● **What to work on**
Below are the records. Reproduce the line that contains "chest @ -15" and every line after it to the end, exactly and alone.

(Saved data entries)
┌──
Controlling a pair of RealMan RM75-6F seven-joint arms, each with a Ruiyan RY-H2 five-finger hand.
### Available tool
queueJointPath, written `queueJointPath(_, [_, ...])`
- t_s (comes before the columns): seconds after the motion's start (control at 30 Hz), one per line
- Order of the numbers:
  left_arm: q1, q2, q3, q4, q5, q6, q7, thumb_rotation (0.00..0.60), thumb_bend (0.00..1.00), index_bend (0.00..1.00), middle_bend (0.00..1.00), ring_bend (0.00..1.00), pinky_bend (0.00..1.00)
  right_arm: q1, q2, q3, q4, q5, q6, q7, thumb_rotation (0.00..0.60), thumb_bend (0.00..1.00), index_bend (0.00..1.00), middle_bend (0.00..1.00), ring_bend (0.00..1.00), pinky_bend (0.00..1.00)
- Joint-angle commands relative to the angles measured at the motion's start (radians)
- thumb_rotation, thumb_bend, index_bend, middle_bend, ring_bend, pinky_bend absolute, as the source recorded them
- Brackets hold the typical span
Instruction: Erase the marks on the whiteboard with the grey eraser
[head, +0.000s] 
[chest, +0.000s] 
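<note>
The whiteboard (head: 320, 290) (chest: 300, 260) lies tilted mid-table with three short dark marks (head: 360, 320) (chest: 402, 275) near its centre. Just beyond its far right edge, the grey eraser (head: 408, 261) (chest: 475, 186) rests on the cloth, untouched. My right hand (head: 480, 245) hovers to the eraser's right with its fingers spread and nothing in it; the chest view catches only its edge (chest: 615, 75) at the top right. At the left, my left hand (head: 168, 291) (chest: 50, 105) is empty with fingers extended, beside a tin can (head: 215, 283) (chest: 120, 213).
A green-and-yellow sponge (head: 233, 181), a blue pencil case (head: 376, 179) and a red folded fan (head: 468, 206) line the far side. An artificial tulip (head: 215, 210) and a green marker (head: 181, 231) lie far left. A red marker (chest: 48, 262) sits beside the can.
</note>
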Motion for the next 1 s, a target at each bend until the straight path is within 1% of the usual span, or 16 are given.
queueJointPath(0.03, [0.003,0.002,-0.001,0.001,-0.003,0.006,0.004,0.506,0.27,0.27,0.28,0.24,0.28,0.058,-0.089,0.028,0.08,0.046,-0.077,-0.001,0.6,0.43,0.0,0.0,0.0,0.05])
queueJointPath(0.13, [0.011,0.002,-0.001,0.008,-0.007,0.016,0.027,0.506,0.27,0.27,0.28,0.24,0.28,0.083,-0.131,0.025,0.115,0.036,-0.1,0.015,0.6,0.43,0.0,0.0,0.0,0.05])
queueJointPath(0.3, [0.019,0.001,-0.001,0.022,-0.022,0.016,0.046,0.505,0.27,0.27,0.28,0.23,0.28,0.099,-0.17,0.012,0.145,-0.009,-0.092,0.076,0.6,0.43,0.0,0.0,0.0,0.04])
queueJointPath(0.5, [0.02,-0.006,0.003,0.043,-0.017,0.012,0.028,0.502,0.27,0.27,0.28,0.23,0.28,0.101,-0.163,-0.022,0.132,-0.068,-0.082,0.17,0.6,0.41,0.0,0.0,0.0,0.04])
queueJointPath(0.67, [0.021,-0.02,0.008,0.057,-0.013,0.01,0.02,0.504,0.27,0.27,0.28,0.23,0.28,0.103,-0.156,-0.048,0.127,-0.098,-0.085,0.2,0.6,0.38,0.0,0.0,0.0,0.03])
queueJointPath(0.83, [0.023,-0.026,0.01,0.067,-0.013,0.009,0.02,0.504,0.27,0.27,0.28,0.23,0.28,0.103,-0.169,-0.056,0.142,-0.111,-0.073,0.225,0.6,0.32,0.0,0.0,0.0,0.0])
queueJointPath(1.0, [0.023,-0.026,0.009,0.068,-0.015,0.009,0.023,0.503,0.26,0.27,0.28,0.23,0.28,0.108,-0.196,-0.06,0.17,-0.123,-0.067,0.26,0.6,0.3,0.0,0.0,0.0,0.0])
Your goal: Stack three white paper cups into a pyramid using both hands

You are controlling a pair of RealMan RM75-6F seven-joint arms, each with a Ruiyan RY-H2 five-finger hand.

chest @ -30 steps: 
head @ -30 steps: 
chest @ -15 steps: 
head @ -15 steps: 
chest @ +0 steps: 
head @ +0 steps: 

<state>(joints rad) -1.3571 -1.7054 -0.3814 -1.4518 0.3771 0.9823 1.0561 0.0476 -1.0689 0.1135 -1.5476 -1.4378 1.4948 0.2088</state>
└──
● **Task answer**
chest @ -15 steps: 
head @ -15 steps: 
chest @ +0 steps: 
head @ +0 steps: 

<state>(joints rad) -1.3571 -1.7054 -0.3814 -1.4518 0.3771 0.9823 1.0561 0.0476 -1.0689 0.1135 -1.5476 -1.4378 1.4948 0.2088</state>

No more output remains.